Running Into The Sun Pte. Ltd.
- Company type: Private limited
- Industry: Entertainment Entertainment Promoter Merchandise Promoter Concert Promoter
- Headquarters: Singapore
- Area served: Worldwide
- Key people: Beatrice Chia-Richmond (Creative Director, Managing Director) Wendy Ng (Producer)
- Website: runningintothesun.com

= Running Into The Sun =

Singapore-based concert organiser and promoter

Running Into The Sun is a Singapore-based concert organiser and concert promoter founded in 2009.

Owned by Fly Entertainment, the company was established after a suggestion by Beatrice Chia-Richmond, who managed Fly at that time.

== Overview ==
The company is best known for bringing the K-Pop wave to Southeast Asia, introducing acts such as Super Junior's Super Show 3 to Singapore and Malaysia in January and February 2011, Shinee World Tour in September 2011 and Girl's Generation Tour in December 2011.

Running Into The Sun also brought in Faye Wong's 2011 Comeback Tour to Singapore and Malaysia in October 2011 after a seven-year hiatus. The concert made headlines as tickets were priced as one of the most expensive ever in the two cities.

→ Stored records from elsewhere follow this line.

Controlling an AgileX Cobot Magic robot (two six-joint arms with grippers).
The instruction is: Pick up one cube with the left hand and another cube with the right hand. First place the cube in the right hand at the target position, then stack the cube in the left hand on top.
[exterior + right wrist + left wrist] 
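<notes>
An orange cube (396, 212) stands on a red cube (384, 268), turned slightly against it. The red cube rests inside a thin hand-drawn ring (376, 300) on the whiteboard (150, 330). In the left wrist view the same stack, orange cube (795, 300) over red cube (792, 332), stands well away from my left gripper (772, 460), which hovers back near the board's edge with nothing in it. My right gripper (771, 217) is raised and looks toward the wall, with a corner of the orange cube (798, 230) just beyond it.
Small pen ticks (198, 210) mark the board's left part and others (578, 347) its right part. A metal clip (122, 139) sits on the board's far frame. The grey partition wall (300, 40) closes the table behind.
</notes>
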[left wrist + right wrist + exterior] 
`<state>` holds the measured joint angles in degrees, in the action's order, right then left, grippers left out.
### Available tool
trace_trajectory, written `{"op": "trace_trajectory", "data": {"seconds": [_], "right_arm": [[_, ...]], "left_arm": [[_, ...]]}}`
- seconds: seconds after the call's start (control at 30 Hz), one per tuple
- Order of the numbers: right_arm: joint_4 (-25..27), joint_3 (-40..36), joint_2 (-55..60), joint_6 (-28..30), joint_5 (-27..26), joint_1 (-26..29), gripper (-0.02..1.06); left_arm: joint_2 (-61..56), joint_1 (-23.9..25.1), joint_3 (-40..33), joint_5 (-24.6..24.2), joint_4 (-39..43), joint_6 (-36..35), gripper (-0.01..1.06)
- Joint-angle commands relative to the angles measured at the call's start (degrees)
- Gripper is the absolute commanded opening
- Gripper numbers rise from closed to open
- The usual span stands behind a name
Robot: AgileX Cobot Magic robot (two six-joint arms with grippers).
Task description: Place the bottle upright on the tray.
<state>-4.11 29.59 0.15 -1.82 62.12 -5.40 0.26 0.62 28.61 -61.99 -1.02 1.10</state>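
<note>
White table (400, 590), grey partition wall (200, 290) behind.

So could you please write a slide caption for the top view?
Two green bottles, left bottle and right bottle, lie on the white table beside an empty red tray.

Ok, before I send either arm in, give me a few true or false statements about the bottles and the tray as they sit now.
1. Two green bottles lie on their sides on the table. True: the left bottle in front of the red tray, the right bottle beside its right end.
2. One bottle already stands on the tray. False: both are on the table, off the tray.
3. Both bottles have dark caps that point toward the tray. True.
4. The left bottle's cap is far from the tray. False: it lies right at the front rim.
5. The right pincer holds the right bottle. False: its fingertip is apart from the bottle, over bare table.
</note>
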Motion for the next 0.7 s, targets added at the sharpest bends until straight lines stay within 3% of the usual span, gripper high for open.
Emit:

Besides bringing in international acts, Running Into The Sun is also known for its original productions. The first Retrolicious festival was held in 2010 at Singapore's historical Fort Canning Park, in an outdoor music festival with artistes including Debbie Gibson, Johnny Hates Jazz, and Rick Astley. Retrolicious returned in 2011 again at Fort Canning Park, with Belinda Carlisle, Bananarama and The Human League.

The company is headed by Creative Director Beatrice Chia-Richmond, who was also the Creative Director of Singapore's National Day Parade 2011 and a well-known figure in the entertainment, theatre, and arts industry in Singapore.

Running Into The Sun was named by The Straits Times as the top entertainment company in Singapore in the annual Straits Times Life! Power List 2011, beating other well-established and older companies when the company was barely three years old. The title was given as Running Into The Sun "scored more high profile acts and media buzz than many older companies".

Running Into The Sun's headquarters is in Singapore, with offices in Singapore and Malaysia.

==Past projects==
- Swing Out Sister The Breakout Concert, 16 December 2009
- The Vlee Conference, 1–12 September 2010
- Singtel-Samsung Super Junior Showcase
- LG Lee Min-ho Showcase
- Youth Olympic Games Celebrations at Marina Bay with Beast and 4Minute
- Retrolicious 2010, 9 October 2010
- Super Show 3 in Singapore, 29 January 2011–1 February 2011
- Super Show 3 in Malaysia, March 2011
- Retrolicious 2011
- Shinee World Tour in Singapore, 10 September 2011
- Faye Wong Concert 2011 in Singapore, 29 October 2011
- Faye Wong Concert 2011 in Malaysia
- 2011 Girls' Generation Tour in Singapore, 9–10 December 2011
- Super Junior World Tour Super Show 4, February 2012

- BIGBANG Alive Galaxy World Tour in Malaysia, 27 October 2012
- SMTOWN Live World Tour III in Singapore, 23 November 2012
- 2NE1 New Evolution Global Tour in Singapore, 1 December 2012
- Shinee World II in Singapore, 8 December 2012

==Awards and accolades==
- Nominated "Concert of the Year 2010" for Retrolicious 2010 by I-S Magazine.
- Named first out of the Top 10 Entertainment Companies in Singapore at the annual Straits Times Life! Power List by The Straits Times on 21 December 2011.